In determining whether the scope of s. 59(2)(e) extended to indefinite or long-term involuntary detention, the Court considered the correct interpretation of “emergency measure” to ascertain whether indefinite or long-term involuntary detention fell within the meaning of the provision. It is trite law that exercises of statutory interpretation require the provision in question be construed in the entire context of the Act and in their grammatical and ordinary sense, harmoniously with the scheme and object of the Act. Adhering to the principles of statutory interpretation, the Court held that, “the first impression meaning that emerges from a reading of s. 59 as a whole is that it authorizes time-limited interventions in emergencies only.” (at 115)
The Court further found, the scope of s. 59 is limited to interventions that are “necessary” to preserve the adult’s life and prevent serious harm, implying the risk of harm must be imminent and serious in nature such that the actions taken under s. 59(2) are necessary to eliminate said risk. Accordingly, there is no continuing authority beyond the dissipation of the risk.
It was held that interpreting s. 59 in a way that would allow indefinite detention would not only conflict with the purpose of the Act, but also the Charter rights. Specifically, the right to life, liberty, and security of the person, and the right to be free from arbitrary detention.
Ultimately, the Court concluded that “an involuntary detention for a period longer than is reasonably required to apply for a s. 56 support and assistance order is not an ‘emergency measure’ as those words are used in s. 59(2)(e)”. As such, FHA’s nearly yearlong detention of A.H. was both procedurally unfair, and constituted “very serious Charter violations” attracting an award of declaratory relief finding violations of A.H.’s ss. 7, 9, and 10 Charter rights.
This decision serves as a helpful reminder to health authorities that measures such as involuntary detainment are to be regarded only as a last resort, and where deemed necessary, such measures are to be applied in a manner as minimally intrusive as possible. Timely court approval should also be sought wherever possible. Furthermore, in considering such extreme measures to be taken in emergency circumstances, observing a patients’ Charter rights will remain of paramount importance.

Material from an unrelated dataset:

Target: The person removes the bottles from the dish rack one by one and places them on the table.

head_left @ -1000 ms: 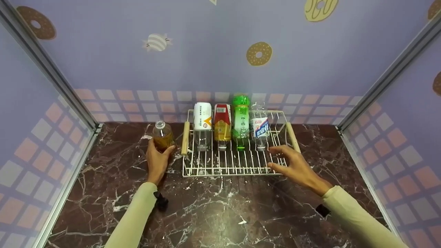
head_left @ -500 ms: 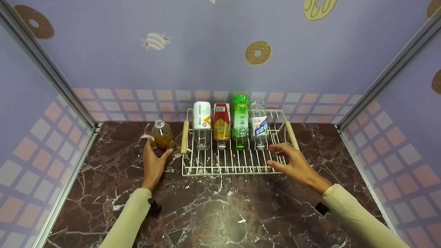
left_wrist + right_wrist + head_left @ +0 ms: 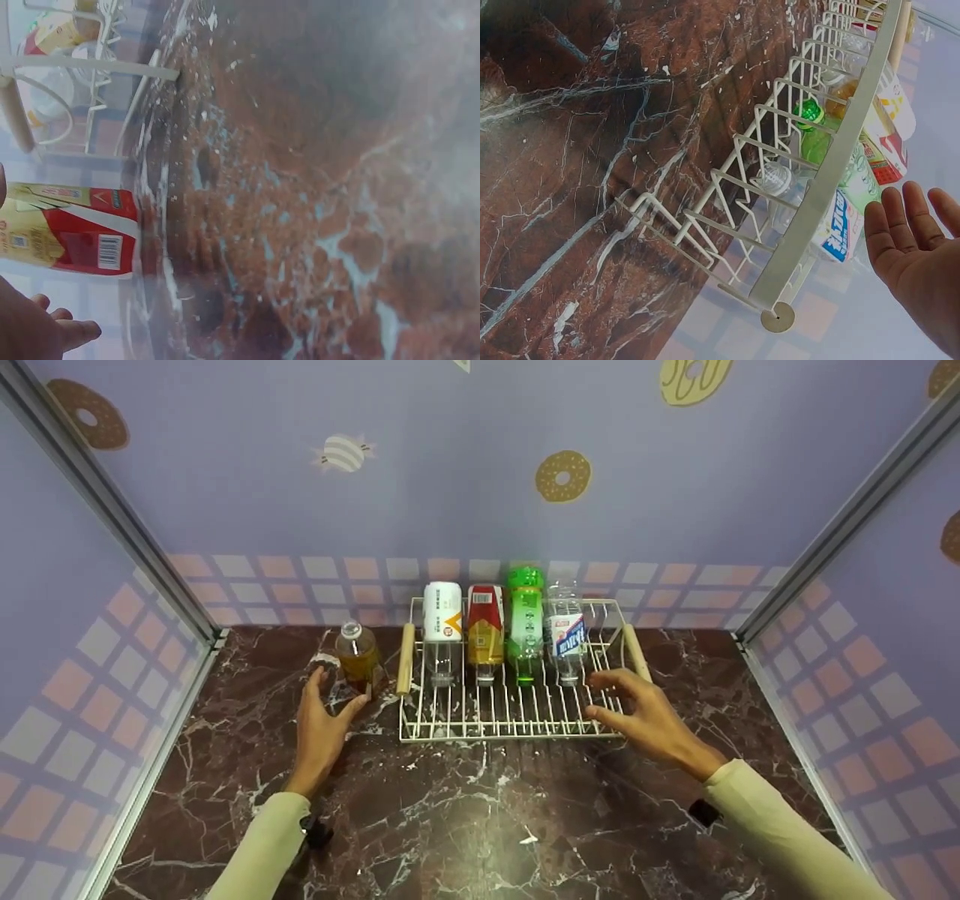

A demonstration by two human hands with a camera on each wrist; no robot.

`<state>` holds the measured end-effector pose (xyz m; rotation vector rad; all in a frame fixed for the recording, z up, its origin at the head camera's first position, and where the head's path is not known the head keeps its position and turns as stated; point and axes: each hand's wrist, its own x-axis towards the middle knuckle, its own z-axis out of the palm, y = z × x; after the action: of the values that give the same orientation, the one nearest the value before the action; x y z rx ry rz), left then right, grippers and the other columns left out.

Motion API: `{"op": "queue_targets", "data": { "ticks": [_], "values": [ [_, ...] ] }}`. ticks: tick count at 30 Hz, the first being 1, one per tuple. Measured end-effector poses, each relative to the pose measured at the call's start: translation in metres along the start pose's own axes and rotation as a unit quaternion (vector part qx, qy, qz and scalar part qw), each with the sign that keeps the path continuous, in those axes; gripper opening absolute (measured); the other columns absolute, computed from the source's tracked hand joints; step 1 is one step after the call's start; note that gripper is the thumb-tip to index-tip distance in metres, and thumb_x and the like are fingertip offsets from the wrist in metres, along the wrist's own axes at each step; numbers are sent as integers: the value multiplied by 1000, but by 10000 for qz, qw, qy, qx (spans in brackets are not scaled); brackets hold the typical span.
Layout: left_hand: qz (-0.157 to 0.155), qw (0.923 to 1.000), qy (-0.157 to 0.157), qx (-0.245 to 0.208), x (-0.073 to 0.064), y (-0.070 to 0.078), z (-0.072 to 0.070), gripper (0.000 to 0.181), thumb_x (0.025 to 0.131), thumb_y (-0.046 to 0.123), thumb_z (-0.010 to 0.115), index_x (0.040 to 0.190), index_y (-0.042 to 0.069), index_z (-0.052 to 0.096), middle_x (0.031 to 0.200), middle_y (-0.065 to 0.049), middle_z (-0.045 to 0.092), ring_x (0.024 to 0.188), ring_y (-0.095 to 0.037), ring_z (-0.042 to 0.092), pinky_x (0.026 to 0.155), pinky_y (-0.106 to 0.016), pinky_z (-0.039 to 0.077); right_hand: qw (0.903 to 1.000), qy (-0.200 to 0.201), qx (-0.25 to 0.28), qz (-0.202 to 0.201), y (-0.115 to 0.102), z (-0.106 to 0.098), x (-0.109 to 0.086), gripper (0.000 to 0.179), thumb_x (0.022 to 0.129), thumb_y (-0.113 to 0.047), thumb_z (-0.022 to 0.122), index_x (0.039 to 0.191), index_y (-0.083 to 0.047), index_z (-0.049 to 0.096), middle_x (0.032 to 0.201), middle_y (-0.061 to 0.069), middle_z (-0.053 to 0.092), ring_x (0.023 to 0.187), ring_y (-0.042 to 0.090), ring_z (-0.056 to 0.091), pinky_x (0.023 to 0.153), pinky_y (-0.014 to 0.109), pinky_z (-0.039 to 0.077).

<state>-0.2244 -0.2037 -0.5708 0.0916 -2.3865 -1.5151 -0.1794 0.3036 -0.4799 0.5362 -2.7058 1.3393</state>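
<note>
A clear bottle [image 3: 358,656] with a white cap stands upright on the dark marbled tabletop; its gold and red label shows in the left wrist view. My left hand [image 3: 322,727] is just in front of it, thumb and fingers spread apart around its near side. Right of the bottle is a white wire rack [image 3: 517,737] bearing a row of bottles, caps toward me: one white-labelled [image 3: 442,611], one red and gold [image 3: 486,624], one green [image 3: 526,622] and one clear with a blue-and-white label [image 3: 567,636]. Over the rack's right front, my right hand [image 3: 649,720] hovers, fingers parted, holding nothing.
Wooden handles top the rack's two ends, the left one [image 3: 406,660] close to the standing bottle. A purple patterned wall [image 3: 465,495] rises right behind the rack, and side panels [image 3: 847,697] with metal corner strips bound the tabletop.
My left hand has let go of the upright bottle and drawn back toward me and to the left, its fingers widening. The right hand has stayed nearly still over the rack.
</note>
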Motion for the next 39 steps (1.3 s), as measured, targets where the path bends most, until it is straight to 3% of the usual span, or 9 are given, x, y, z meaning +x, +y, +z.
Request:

Issues of unlawful detainment of patients have arisen in Alberta in recent years. The Alberta Court of Queen’s Bench will be releasing its decision involving an unlawful nine month involuntary detainment in the case of J.H. v. Alberta Health Services, in which the plaintiff is disputing the constitutionality of several provisions of the Mental Health Act. The statute is different, but the Charter rights involved are the same. Though no longer detained, in J.H. v. Alberta Health Services 2017 ABQB 477 our Court held it would proceed with deciding the matter on the basis of public interest. This forthcoming decision will provide a constitutional review of Alberta’s Mental Health Act and promises to have significant implications for mental health patients in Alberta. This, however, is a matter for another blog.